Die Schlachtung trächtiger Kühe ist eines der finstersten Kapitel der Milchindustrie. Selbst wenn ich noch alles Mögliche an menschlicher Interpretation oder Ausdrucksform in dieser Geschichte streichen würde – es bleibt die Realität: Ein Lebewesen in Todesangst um sein eigenes Leben und das seines Kleinen. „Ich bin Leben inmitten von Leben, das leben will.“ Dieser Satz von Albert Schweizer passt auch zu dieser Tragödie, die das Wesen Mensch dem Wesen Tier antut.

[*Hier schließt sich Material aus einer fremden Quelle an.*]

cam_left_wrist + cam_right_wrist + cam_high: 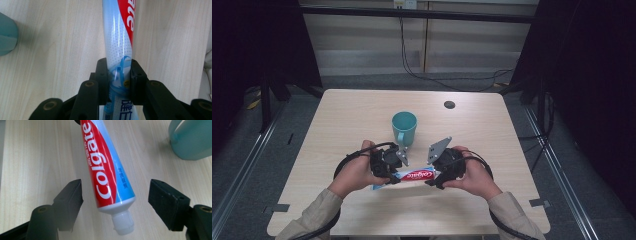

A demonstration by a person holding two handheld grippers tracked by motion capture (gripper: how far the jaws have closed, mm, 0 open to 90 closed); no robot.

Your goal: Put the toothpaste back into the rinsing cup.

N.B. * „Er hält etwas in der Hand, das wie ein Stock aussieht.“ – Gemeint ist hier der sogenannte „Elektrotreiber“.

Zur Info:
www.welt.de/politik/deutschlan…
Bitte unterstützen Sie den Aufruf:
www.peta.de/schlachtung-schwan…

Bitte: Verzichten Sie auf den Konsum von Fleisch und Milchprodukten. Die Milchindustrie fördert die Fleischindustrie, da eine Kuh kalben muss, um Milch zu geben. Dadurch entsteht eine „Überproduktion“ an Kalbfleisch. Es ist Muttermilch – für das Kälbchen der Kuh bestimmt, welches sie in herkömmlichen Betrieben nicht einmal einen Tag lang behalten darf. Stellen Sie sich vor, man würde einer menschlichen Mutter so etwas antun und ihre Milch einer anderen Art geben. Verrückt?
Verrückt ist das, was der Mensch den Tieren antut.